Brief:
Using the material below, return exactly the lines between the one holding "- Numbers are" and the one holding "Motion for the", inclusive, and no others.
• • • •
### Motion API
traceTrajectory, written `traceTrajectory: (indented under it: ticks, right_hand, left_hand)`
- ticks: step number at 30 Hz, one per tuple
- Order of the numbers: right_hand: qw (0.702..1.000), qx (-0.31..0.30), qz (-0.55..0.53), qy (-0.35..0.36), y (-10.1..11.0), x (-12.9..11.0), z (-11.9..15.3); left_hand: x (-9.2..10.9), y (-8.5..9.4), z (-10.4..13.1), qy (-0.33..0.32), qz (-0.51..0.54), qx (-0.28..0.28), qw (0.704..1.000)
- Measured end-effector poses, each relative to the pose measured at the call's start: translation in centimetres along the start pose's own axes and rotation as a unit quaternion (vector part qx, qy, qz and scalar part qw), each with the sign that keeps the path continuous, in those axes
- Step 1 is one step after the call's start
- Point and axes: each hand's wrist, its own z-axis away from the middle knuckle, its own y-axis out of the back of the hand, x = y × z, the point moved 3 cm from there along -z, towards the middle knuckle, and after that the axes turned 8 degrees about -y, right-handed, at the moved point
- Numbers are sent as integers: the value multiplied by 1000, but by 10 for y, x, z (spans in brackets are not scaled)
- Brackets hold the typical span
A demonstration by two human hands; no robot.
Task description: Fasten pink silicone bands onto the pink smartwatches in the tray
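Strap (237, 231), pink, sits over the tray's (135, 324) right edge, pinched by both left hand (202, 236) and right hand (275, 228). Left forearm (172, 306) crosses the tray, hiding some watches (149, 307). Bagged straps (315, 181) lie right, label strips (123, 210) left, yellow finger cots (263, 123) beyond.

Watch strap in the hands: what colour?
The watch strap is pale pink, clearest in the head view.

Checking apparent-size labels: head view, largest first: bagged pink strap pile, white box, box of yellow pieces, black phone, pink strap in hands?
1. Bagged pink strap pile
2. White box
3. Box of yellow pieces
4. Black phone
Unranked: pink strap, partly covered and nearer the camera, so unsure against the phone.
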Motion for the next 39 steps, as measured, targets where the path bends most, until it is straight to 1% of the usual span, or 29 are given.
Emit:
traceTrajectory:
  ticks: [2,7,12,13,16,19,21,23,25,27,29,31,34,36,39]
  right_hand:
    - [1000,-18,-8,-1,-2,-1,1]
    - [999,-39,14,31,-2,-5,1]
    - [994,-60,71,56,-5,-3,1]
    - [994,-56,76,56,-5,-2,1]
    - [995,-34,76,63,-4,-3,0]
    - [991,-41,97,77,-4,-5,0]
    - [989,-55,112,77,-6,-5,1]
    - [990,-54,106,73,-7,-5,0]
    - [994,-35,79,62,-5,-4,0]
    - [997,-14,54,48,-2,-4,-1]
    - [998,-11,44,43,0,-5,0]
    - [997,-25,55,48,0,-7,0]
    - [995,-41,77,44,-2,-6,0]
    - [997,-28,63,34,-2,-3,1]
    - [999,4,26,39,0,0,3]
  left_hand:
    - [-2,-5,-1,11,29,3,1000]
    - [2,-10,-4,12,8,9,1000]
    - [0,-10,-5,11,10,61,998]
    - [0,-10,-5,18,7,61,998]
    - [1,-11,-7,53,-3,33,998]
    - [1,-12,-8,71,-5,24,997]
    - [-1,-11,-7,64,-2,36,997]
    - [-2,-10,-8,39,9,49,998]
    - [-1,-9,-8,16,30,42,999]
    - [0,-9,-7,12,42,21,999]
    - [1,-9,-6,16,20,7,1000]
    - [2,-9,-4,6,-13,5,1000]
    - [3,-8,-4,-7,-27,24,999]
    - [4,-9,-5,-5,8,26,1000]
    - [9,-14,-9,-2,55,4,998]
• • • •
Task answer:
- Numbers are sent as integers: the value multiplied by 1000, but by 10 for y, x, z (spans in brackets are not scaled)
- Brackets hold the typical span
A demonstration by two human hands; no robot.
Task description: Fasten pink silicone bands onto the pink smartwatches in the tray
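Strap (237, 231), pink, sits over the tray's (135, 324) right edge, pinched by both left hand (202, 236) and right hand (275, 228). Left forearm (172, 306) crosses the tray, hiding some watches (149, 307). Bagged straps (315, 181) lie right, label strips (123, 210) left, yellow finger cots (263, 123) beyond.

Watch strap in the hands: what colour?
The watch strap is pale pink, clearest in the head view.

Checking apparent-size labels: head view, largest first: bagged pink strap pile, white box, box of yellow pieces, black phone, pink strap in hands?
1. Bagged pink strap pile
2. White box
3. Box of yellow pieces
4. Black phone
Unranked: pink strap, partly covered and nearer the camera, so unsure against the phone.
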Motion for the next 39 steps, as measured, targets where the path bends most, until it is straight to 1% of the usual span, or 29 are given.

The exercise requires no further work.